Montagem
teatral: Falando sobre Flores
Leonel
Ferreira: Artista de Teatro e Sociólogo. Participante do Minicurso de crítica
teatral “O que pode uma crítica teatral?”
Amanhã será um outro
dia... Será mesmo? A roda-viva não para.
O roda de tambor parou de rodar na Praça da República. O Sarau Multicultural
parou de rodar no Mercado de São Brás... O rock 24 horas não rola mais...
Roda
mundo, roda gigante
Rodamoinho,
roda pião
O
tempo rodou num instante
Nas
voltas do meu coração.
(Roda Viva, de Chico Buarque de Holanda)
A música de Chico
Buarque recepciona o público que tenta se acomodar na pequena sala da Casa da Atriz, um dos espaços
alternativos e independentes da cena teatral de Belém, para assistir e
testemunhar a apresentação do espetáculo Falando
sobre Flores, com Renan Coelho e Demi Araújo, direção de Karine Jansen e
com dramaturgia do próprio Renan Coelho. Um cenário minimalista, praticamente
sem nada na sala, dão a ideia ao espectador que a escolha é proposital. Um
catre, que é uma cela, que é uma sala de interrogatório, que é cenário de
teatro. Teatro de resistência numa cidade vilipendiada? Teatro político para
uma sociedade alienada politicamente? Teatro pedagógico para expor os fatos?

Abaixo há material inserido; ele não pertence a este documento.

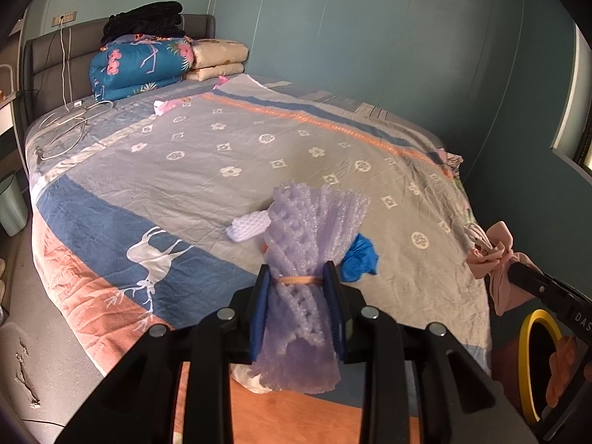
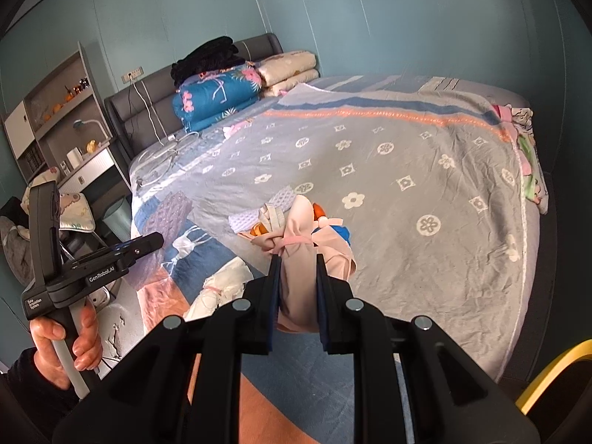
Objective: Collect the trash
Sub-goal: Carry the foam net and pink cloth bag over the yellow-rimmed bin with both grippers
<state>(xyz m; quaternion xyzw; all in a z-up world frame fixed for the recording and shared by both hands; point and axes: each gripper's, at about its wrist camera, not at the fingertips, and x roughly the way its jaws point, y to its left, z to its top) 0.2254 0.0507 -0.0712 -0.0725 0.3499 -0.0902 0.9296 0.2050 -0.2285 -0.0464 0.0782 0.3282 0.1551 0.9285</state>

Revisão histórica? Por opção da encenação do espetáculo, não há a quarta
parede. O público assistirá cenas nada agridoces, bem como ouvirá pontos de
vistas de dois lados dos envolvidos deste período da história (1964 a 1985).
No rádio uma canção. Um
incomodo, um desconforto, uma indignação. É possível ficar indiferente?
“...Você
que inventou a tristeza
Ora,
tenha a fineza de desinventar
Você
vai pagar e é dobrado
Cada
lágrima rolada
Nesse
meu penar”
(Apesar
de você, de Chico Buarque de Holanda)
Não
houve golpe, mas sim uma “revolução” com a pretensão de liquidar com a
subversão e com a corrupção no Brasil. Era o que argumentavam os militares na
época, para isto era justificável o uso da força com intuito de salvar a
democracia que estava em perigo. O slogan ufanista utilizado durante o regime
militar de 1964 influenciou mais de uma geração de brasileiros pela sua
veiculação em todos os meios de comunicação. Alguns estão presentes até hoje no
imaginário popular: “BRASIL, AME-O OU
DEIXE-O!”; “NINGUÉM SEGURA ESSE PAÍS”; “PRA FRENTE BRASIL”.
...
Eu te amo, meu Brasil, eu te amo.
Meu
coração é verde, amarelo, branco , azul-anil
Eu
te amo , meu Brasil, eu te amo
Ninguém
segura a juventude do Brasil.
(Eu
te amo, meu Brasil, Os Incríveis)
Renato Russo, diz na
canção 1965 (Duas Tribos), do disco As Quatro Estações, de 1989, da banda
Legião Urbana, que o “Brasil é o país do futuro”. Cantava essa música aos
berros na esperança que, de fato a roda poderia girar, que o galo iria cantar,
que o cenário iria mudar... Mas parece que somos craques em nos sabotar, de não
enxergarmos para além de nossos umbigos. Uma espécie de cegueira e essa
cegueira nos faz duvidar do desejo de alguns que clamam por uma intervenção
militar. Imagina, os militares com seus coturnos reluzentes, cassetetes prontos
para manter a ordem, com chaves para abrir todas as portas.
O som do molho de
chaves já é escutado antes de entrar na sala. Aquele som chato, irritante, o
sinal de que se deve está em prontidão. Mas quem fez esse acordo para se estar
pronto ao ouvir o som da chave? Quem quer estar de prontidão para sinais de
alerta, de atenção, toques de recolher? Ordem e Progresso. Progresso pra quem? Segundo
dados da Comissão da Verdade, publicados em 2014, reconhece 434 mortes e
desaparecidos durante a ditadura militar. Mas esses números são questionáveis.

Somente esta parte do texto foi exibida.